Once the pandemic upended normal school this spring, students of all ages in high-poverty school districts were asked to do less schoolwork and spend less time in class than their peers in affluent school districts.
That’s according to a national survey led by the American Institutes for Research, one of the most sweeping efforts to date to track what student learning looked like during that period. It includes responses from a nationally representative group of 474 school districts across the country, collected from mid-May to mid-July.
The survey also found high-poverty districts were less likely to monitor if students completed their work, if students were interacting with their teachers, and if students were logging into their school district’s online programs. Some 15% of high-poverty districts said they didn’t monitor student participation at all, while only 1% of low-poverty districts said the same.
These early findings add to the body of evidence suggesting students in high-poverty school districts missed out on more academic content and got less support this spring than their wealthier peers — which may mean they’ll need more help catching up in the fall.
“Districts serving high proportions of students in poverty, of course, have had to cope with many pressing needs during the first months of the pandemic, like food distribution and device access, and thus high-poverty districts may not have been able to spend as much time on virtual instruction or new content,” Mike Garet, a vice president at AIR who is heading the survey project, told reporters this week.
The findings are considered preliminary because AIR is still collecting answers from a larger group of 2,500 districts.
The survey defines low-poverty districts as those where less than 10% of school-age children live in poverty, according to Census data. High-poverty districts are those where 20% or more of school-age children live in poverty. (Nationally, about 17.5% of school-age children live in poverty, Census data show.)
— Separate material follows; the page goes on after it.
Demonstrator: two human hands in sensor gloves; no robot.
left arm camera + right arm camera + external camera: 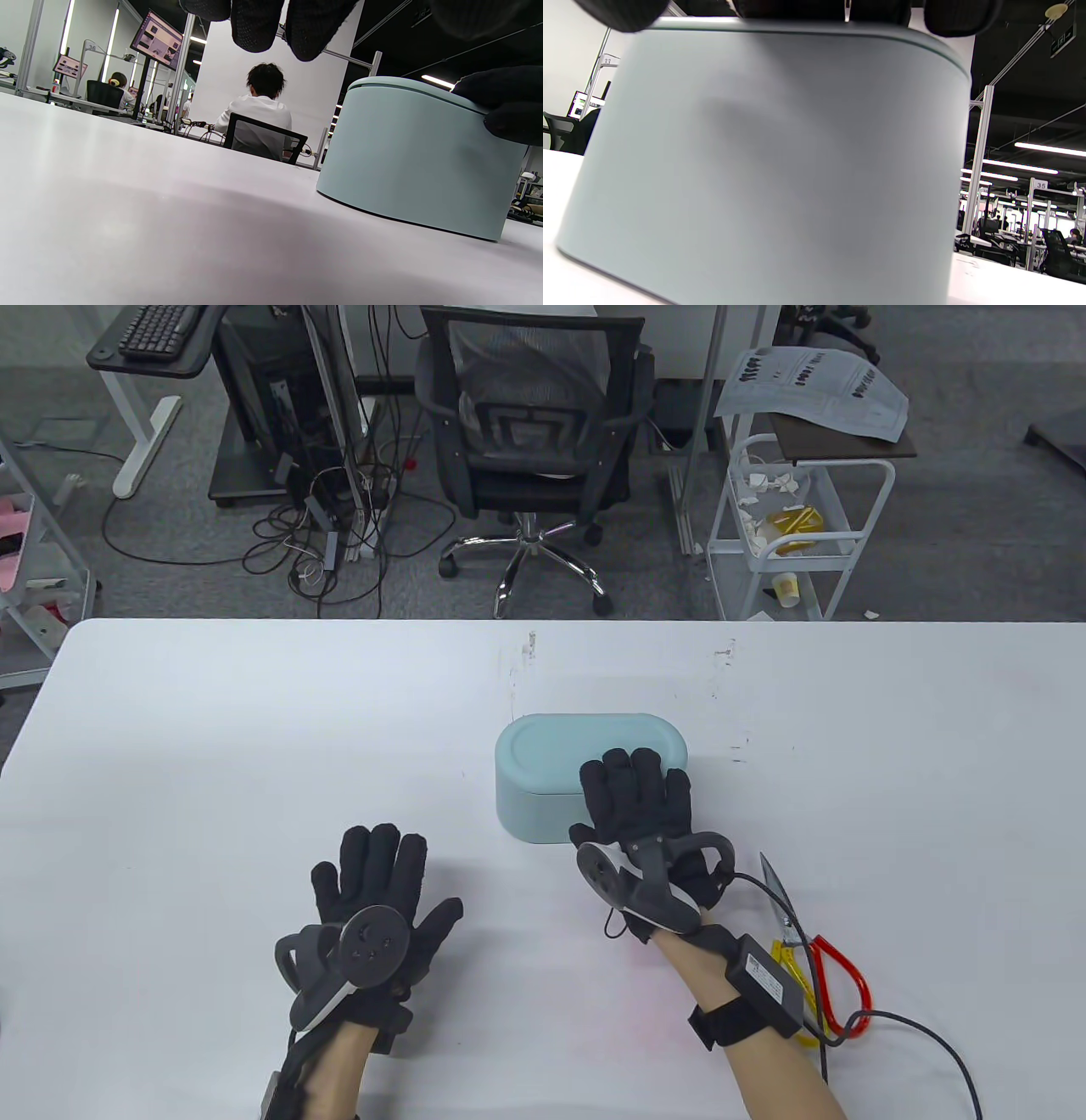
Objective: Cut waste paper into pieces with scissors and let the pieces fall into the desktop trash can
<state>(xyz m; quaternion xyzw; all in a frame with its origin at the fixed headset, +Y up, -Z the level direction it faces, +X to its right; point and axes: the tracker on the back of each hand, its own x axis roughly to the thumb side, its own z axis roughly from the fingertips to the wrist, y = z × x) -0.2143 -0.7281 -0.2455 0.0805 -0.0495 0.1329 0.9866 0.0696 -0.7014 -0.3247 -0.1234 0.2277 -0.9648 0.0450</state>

The responses show that students of all ages were expected to spend more time attending virtual classes, doing assignments, or meeting with teachers each day in more affluent school districts. The gaps were widest for middle and high school age students.
In high-poverty districts, for example, students in 9th to 12th grade were expected to spend about 3 hours and 40 minutes a day on classes and schoolwork, while students in those grades in low-poverty districts spent just over 4 hours a day on classes and schoolwork.
Assuming students were expected to work at that rate each day, over the course of a month that means high school students in more affluent districts spent just over 9 more hours attending class or completing schoolwork. The four-week gap was slightly larger for middle school students, at 10 hours. In all cases, students were spending significantly less time on school than they would under normal circumstances.
The AIR survey also shows that this spring, affluent and lower-income school districts differed in the kinds of teaching and learning they relied on.
Nearly half of the high-poverty districts said paper packets were a primary part of their remote instruction strategy for elementary-age students this spring. Only 18% of low-poverty districts said the same. The divide was even greater for middle and high school age students: 42% of high-poverty districts relied on materials like paper packets, while only 9% of affluent districts said they did.
More affluent school districts were more likely to offer younger elementary students live virtual classes with a teacher compared with high-poverty districts, but about equally as likely to do so in middle and high school grades.
Sharon Desmoulin-Kherat, the superintendent of Peoria Public Schools in central Illinois, said the data in her school district, where 38% of school-age children live in poverty, matched a lot of what the AIR survey found.
“Our hours were low … and we spent a lot of time reviewing content,” she said this week.
Early in the pandemic, she said, her district, which enrolls nearly 13,000 students, focused on feeding students and distributing some 6,000 devices to students. And though the district didn’t rely much on paper packets, there was a scramble to get teachers trained on Microsoft Teams, she said, which allows for things like video calls, chatting, and sending files.
“We definitely, during that time, were in a reactive mode,” Kherat said.
Many education advocates have suggested that to improve instruction for the fall, students should receive more live instruction and interact more with their teachers. That will be hard to do in places where there is still a digital divide to overcome, as students from low-income families are less likely to have high-speed internet and often lack ready access to a device, which can make it harder to learn by live video instruction.
The AIR survey also found that students in high-poverty districts were much more likely to have spent time reviewing content that was taught earlier in the year, instead of on new lessons. Other surveys have found the same.